_WHAT IS BEING ASKED_:
Print out the records in full, keeping each word unchanged.

_Source data_:
○ ○ ○ ○

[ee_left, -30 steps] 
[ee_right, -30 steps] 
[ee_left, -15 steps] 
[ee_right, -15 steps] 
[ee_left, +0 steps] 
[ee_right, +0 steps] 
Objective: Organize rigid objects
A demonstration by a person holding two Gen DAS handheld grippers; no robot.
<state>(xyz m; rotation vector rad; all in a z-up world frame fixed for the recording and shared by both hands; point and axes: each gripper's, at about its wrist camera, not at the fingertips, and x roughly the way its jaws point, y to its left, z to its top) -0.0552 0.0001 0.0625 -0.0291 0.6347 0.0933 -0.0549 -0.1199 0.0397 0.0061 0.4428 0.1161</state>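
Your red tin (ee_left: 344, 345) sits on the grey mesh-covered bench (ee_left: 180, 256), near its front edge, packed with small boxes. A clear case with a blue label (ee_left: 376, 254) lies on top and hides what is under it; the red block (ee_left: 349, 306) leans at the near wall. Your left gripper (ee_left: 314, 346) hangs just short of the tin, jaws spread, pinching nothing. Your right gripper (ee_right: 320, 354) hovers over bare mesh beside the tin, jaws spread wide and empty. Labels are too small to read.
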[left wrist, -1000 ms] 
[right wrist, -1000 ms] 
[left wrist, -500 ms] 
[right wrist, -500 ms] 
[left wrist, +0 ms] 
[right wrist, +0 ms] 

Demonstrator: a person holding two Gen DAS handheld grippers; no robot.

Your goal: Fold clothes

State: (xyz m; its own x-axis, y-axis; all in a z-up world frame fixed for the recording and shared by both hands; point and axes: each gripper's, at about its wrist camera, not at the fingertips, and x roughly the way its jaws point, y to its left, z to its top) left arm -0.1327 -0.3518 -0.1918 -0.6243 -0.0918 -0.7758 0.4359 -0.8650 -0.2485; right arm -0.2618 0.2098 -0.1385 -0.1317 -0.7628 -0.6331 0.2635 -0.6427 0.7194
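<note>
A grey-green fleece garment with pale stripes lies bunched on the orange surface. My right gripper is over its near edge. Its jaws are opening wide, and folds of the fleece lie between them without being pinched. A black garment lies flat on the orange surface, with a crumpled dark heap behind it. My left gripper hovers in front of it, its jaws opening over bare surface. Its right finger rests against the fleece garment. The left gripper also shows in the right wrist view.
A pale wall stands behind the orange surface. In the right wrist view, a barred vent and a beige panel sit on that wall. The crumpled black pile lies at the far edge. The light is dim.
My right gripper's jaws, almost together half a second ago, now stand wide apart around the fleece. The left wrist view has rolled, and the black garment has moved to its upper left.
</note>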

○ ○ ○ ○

_RESULT_:
[ee_left, -30 steps] 
[ee_right, -30 steps] 
[ee_left, -15 steps] 
[ee_right, -15 steps] 
[ee_left, +0 steps] 
[ee_right, +0 steps] 
Objective: Organize rigid objects
A demonstration by a person holding two Gen DAS handheld grippers; no robot.
<state>(xyz m; rotation vector rad; all in a z-up world frame fixed for the recording and shared by both hands; point and axes: each gripper's, at about its wrist camera, not at the fingertips, and x roughly the way its jaws point, y to its left, z to its top) -0.0552 0.0001 0.0625 -0.0291 0.6347 0.0933 -0.0549 -0.1199 0.0397 0.0061 0.4428 0.1161</state>
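Your red tin (ee_left: 344, 345) sits on the grey mesh-covered bench (ee_left: 180, 256), near its front edge, packed with small boxes. A clear case with a blue label (ee_left: 376, 254) lies on top and hides what is under it; the red block (ee_left: 349, 306) leans at the near wall. Your left gripper (ee_left: 314, 346) hangs just short of the tin, jaws spread, pinching nothing. Your right gripper (ee_right: 320, 354) hovers over bare mesh beside the tin, jaws spread wide and empty. Labels are too small to read.
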[left wrist, -1000 ms] 
[right wrist, -1000 ms] 
[left wrist, -500 ms] 
[right wrist, -500 ms] 
[left wrist, +0 ms] 
[right wrist, +0 ms] 

Demonstrator: a person holding two Gen DAS handheld grippers; no robot.

Your goal: Fold clothes

State: (xyz m; its own x-axis, y-axis; all in a z-up world frame fixed for the recording and shared by both hands; point and axes: each gripper's, at about its wrist camera, not at the fingertips, and x roughly the way its jaws point, y to its left, z to its top) left arm -0.1327 -0.3518 -0.1918 -0.6243 -0.0918 -0.7758 0.4359 -0.8650 -0.2485; right arm -0.2618 0.2098 -0.1385 -0.1317 -0.7628 -0.6331 0.2635 -0.6427 0.7194
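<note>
A grey-green fleece garment with pale stripes lies bunched on the orange surface. My right gripper is over its near edge. Its jaws are opening wide, and folds of the fleece lie between them without being pinched. A black garment lies flat on the orange surface, with a crumpled dark heap behind it. My left gripper hovers in front of it, its jaws opening over bare surface. Its right finger rests against the fleece garment. The left gripper also shows in the right wrist view.
A pale wall stands behind the orange surface. In the right wrist view, a barred vent and a beige panel sit on that wall. The crumpled black pile lies at the far edge. The light is dim.
My right gripper's jaws, almost together half a second ago, now stand wide apart around the fleece. The left wrist view has rolled, and the black garment has moved to its upper left.
</note>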

Apart from this answer, nothing more is required.